The other benefit of this culinary craze is that menus extend across nations and continents. First-time visitors to Portland always seem to be impressed by the diversity of its restaurants. Lovers of ethnic foods have their pick of Chinese, French, Indian, Peruvian, Italian, Japanese, Polish, Middle Eastern, Tex-Mex, Thai, and Vietnamese specialties. Of course, Northwest cuisine is prevalent, taking advantage of the availability of fresh salmon, halibut, crab, oysters, and mussels due to the proximity of rivers and the Pacific Ocean.

Most of the city's trendier restaurants and reliable classics are concentrated in Nob Hill, the Pearl District, and downtown. But an incredible smattering of cuisines can be found on the east side of town as well, near Fremont, Hawthorne Boulevard, Sandy Boulevard, Alberta Street, and tucked away in myriad neighborhoods in between. True food enthusiasts will also be well rewarded by doing a little research to find some of the out-of-the-way places.

Hours, Prices & Dress

Compared to other major cities, Portland restaurants may not be open quite as late, and it's unusual to see many diners after 11 PM even on weekends; there are ahandful of restaurants and popular bars that do serve late if you happen to be out on the town.
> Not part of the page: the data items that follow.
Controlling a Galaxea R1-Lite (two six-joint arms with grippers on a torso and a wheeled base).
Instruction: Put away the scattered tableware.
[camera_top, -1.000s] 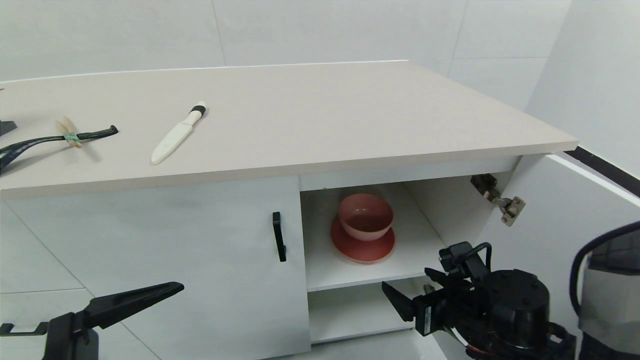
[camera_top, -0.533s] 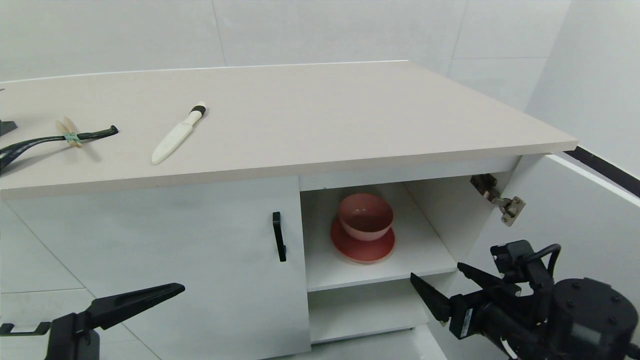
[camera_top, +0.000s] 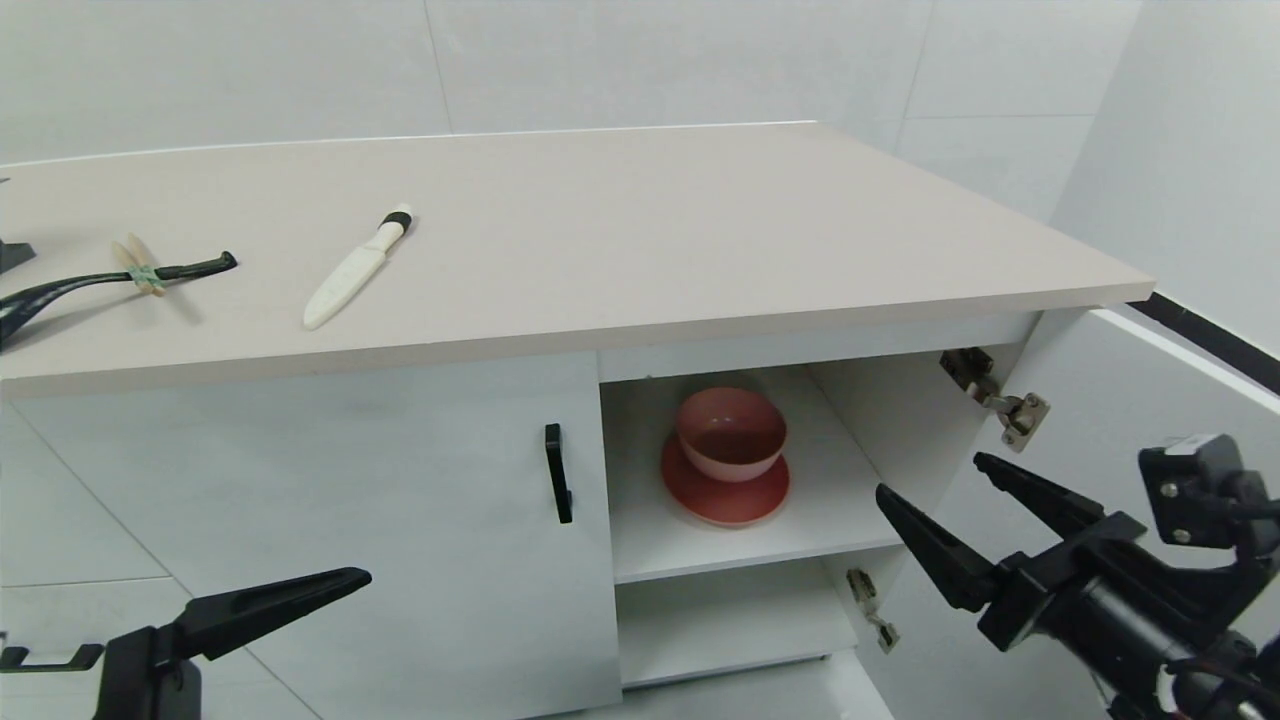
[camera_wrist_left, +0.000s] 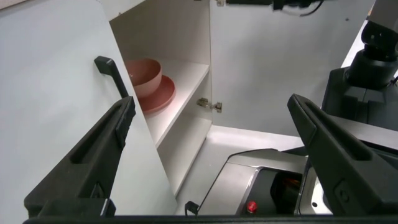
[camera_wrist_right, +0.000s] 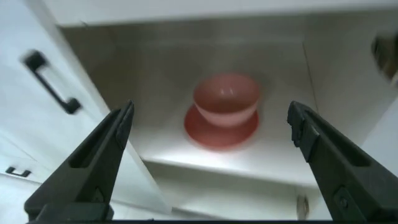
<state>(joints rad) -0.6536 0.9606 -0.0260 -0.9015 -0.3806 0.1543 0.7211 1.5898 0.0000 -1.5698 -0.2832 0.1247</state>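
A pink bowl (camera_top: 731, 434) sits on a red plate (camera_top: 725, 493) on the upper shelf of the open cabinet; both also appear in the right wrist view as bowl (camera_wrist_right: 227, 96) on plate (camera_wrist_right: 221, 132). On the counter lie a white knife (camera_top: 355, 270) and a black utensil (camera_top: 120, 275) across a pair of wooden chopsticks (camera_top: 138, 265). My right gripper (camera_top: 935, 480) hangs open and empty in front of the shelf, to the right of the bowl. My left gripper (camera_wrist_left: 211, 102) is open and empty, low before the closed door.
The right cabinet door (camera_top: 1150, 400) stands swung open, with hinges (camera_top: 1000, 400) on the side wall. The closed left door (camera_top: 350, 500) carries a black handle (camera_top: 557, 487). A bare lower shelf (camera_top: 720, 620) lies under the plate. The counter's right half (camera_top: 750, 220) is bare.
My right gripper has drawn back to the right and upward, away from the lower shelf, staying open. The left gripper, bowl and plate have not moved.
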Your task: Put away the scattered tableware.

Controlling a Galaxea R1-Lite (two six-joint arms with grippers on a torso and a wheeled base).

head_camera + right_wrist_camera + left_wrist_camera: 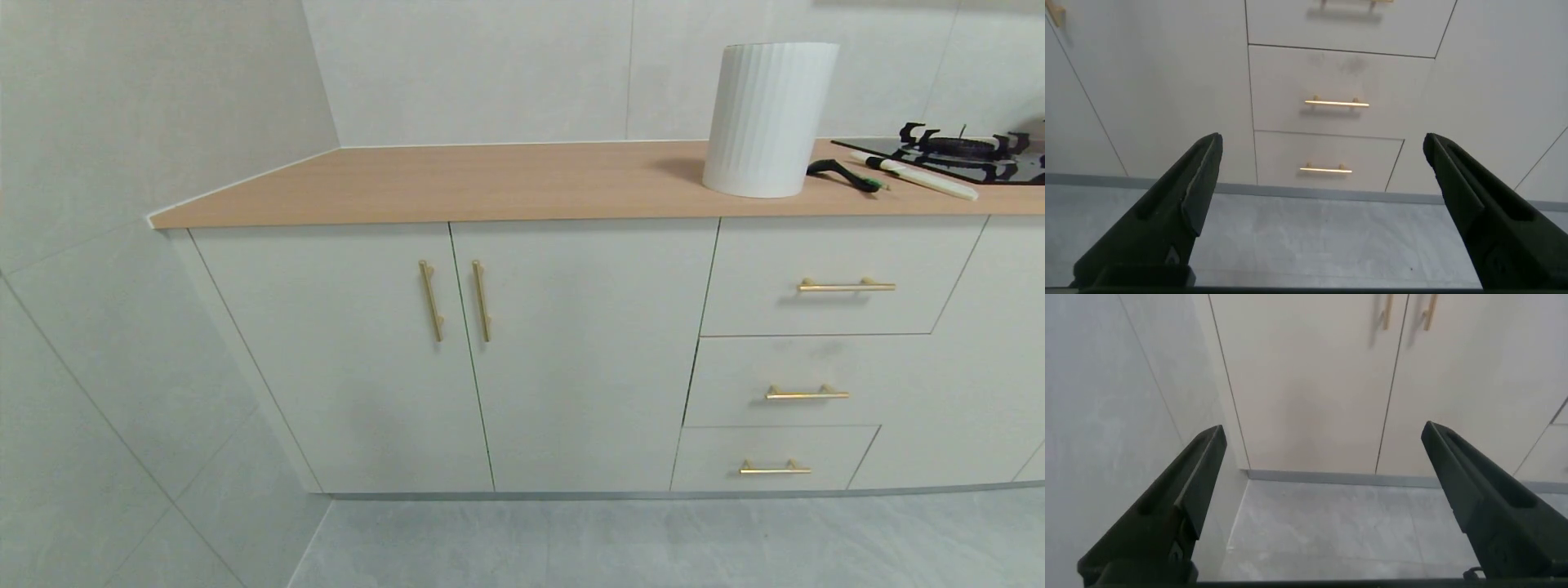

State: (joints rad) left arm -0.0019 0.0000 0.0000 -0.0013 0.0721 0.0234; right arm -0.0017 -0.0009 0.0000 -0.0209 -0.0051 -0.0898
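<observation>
On the wooden countertop [490,184] a tall white ribbed holder [767,118] stands at the right. Right of it lie a black-handled utensil [845,174] and a white-handled utensil [918,177], close to the stove. My left gripper [1323,441] is open, low in front of the double cabinet doors [1315,376], with nothing between its fingers. My right gripper [1323,147] is open too, held low before the drawers [1339,90], and holds nothing.
A black gas stove [967,155] sits at the far right of the counter. Below are two cabinet doors with gold handles [457,300] and three drawers [841,286]. A tiled wall [122,286] closes the left side. Grey floor [653,539] lies in front.
</observation>
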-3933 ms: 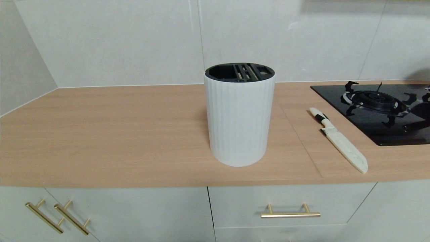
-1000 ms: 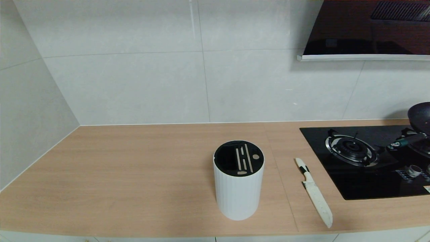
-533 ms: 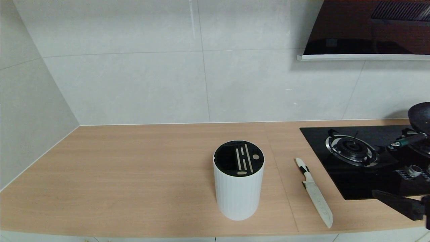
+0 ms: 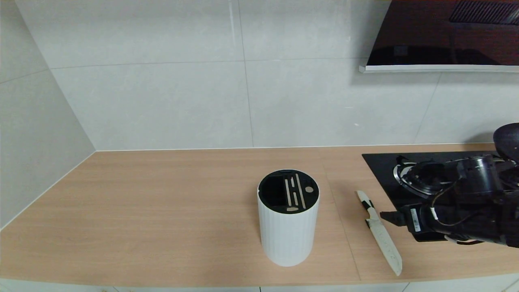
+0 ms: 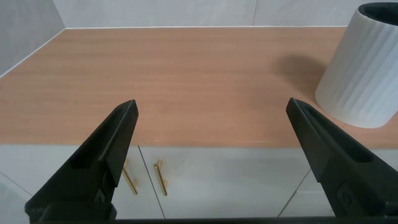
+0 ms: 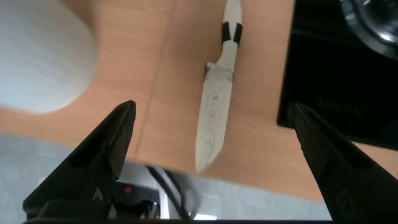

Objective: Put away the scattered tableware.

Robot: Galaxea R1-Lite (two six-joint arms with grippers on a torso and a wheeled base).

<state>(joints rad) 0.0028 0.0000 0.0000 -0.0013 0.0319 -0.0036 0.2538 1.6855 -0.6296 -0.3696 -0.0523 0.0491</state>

One aspect to Portland's dining scene that many locals and out-of-towners find appealing is how reasonably priced top-notch restaurants are; well. Particularly welcome in Portland is happy hour, when both inventive cocktails as well as small plates of food can be a good value; you can easily put together a fine early dinner by grazing from the happy hour menu at one of the city's fine restaurants that also happens to have a popular bar scene.

Portland's come-as-you-are flair will either be refreshing or annoying to those who prefer (or abhor) how casually diners show up at even the higher-end establishments. Jeans are acceptable almost everywhere.